● **Exercise instructions**:
Copy the lines exactly as they appear, starting with the first line of the records and ending with the line that contains "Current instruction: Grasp".

━━━ Recorded data

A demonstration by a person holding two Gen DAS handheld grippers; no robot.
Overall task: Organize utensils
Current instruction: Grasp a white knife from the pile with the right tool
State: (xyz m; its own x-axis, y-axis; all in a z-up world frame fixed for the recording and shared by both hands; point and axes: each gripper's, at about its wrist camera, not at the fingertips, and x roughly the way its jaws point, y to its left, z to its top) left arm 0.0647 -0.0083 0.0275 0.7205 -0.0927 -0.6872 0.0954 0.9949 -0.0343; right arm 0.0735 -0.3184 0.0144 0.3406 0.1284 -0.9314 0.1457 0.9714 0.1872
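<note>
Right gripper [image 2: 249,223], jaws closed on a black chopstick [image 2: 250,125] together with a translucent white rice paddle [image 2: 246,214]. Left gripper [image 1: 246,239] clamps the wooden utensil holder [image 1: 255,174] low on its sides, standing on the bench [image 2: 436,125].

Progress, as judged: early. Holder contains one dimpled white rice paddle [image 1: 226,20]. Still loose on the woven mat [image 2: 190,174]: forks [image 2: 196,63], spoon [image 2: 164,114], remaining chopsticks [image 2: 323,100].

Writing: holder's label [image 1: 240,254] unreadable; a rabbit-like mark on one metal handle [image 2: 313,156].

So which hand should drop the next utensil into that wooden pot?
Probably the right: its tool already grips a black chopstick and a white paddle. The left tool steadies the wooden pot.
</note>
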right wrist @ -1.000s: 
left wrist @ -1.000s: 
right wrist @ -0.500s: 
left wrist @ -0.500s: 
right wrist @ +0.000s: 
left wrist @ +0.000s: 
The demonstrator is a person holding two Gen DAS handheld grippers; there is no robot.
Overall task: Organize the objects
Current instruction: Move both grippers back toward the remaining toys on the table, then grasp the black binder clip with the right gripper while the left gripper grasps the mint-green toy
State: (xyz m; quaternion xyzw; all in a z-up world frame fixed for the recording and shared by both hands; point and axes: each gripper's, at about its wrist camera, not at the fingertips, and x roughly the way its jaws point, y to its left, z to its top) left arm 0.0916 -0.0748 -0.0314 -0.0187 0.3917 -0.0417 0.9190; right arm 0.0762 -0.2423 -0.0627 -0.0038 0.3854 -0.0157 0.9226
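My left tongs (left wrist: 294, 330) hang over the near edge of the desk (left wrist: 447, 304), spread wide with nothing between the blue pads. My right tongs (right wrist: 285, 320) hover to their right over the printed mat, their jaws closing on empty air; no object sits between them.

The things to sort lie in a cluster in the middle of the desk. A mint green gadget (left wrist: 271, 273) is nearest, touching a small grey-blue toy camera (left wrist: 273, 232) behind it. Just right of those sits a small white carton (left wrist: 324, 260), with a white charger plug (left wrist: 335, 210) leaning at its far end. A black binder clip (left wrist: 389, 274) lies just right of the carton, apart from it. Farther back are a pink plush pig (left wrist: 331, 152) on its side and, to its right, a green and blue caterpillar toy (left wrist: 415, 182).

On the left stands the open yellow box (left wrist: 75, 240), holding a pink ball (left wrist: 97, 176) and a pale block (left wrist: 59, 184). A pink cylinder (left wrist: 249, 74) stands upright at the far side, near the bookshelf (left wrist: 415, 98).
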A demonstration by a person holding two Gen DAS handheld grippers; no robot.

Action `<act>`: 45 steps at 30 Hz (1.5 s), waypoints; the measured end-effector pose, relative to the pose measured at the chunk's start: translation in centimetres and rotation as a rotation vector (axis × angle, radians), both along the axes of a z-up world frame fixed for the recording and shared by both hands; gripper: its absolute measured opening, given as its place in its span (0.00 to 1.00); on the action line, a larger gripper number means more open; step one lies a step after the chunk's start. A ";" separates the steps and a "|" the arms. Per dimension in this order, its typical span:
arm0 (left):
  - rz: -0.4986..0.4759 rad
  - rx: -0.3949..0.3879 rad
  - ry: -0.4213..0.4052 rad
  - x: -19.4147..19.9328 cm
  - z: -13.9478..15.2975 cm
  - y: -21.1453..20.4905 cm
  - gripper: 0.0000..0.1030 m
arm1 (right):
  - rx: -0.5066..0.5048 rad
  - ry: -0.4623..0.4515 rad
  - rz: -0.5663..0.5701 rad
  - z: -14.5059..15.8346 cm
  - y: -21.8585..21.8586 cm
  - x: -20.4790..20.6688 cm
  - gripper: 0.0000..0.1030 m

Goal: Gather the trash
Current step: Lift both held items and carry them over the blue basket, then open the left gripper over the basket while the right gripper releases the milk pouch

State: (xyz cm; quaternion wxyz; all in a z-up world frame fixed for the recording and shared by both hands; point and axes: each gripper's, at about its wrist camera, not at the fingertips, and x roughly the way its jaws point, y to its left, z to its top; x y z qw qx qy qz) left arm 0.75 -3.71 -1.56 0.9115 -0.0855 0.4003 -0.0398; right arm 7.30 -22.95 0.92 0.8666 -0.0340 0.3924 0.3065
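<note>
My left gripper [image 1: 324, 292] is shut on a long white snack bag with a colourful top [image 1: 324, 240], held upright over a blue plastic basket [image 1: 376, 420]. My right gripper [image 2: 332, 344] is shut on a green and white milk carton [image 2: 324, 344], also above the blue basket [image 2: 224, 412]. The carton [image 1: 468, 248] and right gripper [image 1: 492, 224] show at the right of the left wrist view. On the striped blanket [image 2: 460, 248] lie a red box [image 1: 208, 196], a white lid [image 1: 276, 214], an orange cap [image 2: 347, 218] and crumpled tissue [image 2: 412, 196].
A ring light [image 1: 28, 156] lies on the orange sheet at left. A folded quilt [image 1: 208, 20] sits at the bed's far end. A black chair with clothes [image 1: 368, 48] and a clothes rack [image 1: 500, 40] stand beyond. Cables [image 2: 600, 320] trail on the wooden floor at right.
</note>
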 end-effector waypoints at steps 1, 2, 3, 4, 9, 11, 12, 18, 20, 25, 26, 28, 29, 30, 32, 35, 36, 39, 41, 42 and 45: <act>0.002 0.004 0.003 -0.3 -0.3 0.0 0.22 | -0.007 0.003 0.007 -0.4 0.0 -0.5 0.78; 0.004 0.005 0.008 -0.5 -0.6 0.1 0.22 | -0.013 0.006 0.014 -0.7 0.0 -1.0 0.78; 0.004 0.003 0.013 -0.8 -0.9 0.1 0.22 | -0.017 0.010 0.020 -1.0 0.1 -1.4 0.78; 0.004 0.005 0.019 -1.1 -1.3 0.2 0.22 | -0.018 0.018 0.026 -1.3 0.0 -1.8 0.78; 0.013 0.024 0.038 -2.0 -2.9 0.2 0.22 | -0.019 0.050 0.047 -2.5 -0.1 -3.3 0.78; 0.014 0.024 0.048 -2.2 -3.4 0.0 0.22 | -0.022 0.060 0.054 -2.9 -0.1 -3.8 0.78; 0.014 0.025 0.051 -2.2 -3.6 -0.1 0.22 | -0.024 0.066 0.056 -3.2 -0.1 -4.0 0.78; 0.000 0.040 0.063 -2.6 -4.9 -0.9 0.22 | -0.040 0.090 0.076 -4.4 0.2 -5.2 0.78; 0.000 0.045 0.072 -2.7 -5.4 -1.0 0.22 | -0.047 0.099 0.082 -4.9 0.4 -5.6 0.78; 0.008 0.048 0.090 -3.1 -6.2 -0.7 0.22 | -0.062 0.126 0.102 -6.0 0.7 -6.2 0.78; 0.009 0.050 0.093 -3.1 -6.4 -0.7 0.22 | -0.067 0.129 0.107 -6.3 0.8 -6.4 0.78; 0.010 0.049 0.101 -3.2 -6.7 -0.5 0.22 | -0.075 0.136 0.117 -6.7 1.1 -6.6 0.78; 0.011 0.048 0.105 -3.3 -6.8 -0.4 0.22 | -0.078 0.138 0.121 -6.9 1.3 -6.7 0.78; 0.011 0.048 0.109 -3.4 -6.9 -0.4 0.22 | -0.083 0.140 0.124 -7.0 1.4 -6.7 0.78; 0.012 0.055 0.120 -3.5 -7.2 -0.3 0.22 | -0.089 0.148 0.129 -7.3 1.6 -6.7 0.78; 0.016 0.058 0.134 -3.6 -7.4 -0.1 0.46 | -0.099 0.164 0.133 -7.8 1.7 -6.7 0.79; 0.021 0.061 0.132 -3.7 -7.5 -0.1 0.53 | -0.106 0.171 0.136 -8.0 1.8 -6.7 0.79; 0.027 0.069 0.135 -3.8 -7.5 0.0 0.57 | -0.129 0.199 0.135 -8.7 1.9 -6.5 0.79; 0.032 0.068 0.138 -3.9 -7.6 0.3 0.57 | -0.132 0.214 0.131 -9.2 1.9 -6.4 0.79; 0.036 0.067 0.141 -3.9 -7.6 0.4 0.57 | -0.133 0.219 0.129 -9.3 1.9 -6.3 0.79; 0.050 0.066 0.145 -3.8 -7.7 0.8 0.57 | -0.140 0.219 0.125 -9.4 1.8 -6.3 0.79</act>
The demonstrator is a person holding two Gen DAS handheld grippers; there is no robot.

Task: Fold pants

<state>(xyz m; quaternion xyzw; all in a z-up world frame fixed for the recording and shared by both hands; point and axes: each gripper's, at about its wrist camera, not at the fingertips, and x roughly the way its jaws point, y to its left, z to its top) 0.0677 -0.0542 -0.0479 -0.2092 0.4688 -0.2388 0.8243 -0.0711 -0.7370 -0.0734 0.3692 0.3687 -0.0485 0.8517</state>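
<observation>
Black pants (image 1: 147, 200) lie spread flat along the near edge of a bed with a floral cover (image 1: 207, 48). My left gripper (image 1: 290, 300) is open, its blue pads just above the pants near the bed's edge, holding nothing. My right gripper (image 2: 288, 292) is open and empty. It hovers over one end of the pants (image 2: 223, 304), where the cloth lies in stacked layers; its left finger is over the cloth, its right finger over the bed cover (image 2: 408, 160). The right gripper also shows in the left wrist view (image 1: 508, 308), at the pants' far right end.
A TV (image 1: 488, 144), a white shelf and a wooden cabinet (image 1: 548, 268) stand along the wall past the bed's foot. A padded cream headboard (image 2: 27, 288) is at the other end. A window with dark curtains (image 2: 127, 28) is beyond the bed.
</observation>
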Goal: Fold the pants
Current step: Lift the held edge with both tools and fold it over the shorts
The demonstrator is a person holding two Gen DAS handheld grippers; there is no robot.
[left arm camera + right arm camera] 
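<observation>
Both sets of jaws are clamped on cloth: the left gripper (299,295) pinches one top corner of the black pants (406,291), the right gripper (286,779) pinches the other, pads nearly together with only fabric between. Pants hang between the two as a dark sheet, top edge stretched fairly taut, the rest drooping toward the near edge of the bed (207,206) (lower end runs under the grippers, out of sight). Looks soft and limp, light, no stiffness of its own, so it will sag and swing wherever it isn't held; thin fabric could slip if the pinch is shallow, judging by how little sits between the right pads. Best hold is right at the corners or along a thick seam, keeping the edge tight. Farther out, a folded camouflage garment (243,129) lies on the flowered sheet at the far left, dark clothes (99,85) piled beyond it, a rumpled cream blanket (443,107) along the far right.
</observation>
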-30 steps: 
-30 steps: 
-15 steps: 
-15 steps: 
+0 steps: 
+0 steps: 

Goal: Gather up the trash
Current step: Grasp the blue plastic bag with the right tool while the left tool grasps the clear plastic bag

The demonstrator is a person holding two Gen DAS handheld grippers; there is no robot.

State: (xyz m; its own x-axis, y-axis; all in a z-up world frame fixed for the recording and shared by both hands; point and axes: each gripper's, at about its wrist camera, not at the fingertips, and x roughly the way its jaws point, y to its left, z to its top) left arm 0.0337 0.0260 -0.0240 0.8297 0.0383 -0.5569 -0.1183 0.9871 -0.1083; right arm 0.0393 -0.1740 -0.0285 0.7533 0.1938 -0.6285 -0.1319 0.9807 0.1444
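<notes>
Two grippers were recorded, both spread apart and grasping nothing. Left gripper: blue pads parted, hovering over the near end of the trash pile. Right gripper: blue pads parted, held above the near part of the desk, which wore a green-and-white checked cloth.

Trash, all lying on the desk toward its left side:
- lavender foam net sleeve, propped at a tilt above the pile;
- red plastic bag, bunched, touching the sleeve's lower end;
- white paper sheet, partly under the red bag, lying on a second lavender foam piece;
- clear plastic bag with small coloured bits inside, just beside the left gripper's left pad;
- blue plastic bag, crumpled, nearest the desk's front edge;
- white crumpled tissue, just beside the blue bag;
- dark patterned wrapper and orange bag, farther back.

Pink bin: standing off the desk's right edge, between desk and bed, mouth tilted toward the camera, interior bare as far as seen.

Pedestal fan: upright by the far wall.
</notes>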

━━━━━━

● **Output of the exercise**:
A demonstration by a person holding two Gen DAS handheld grippers; no robot.
Overall task: Organize utensils
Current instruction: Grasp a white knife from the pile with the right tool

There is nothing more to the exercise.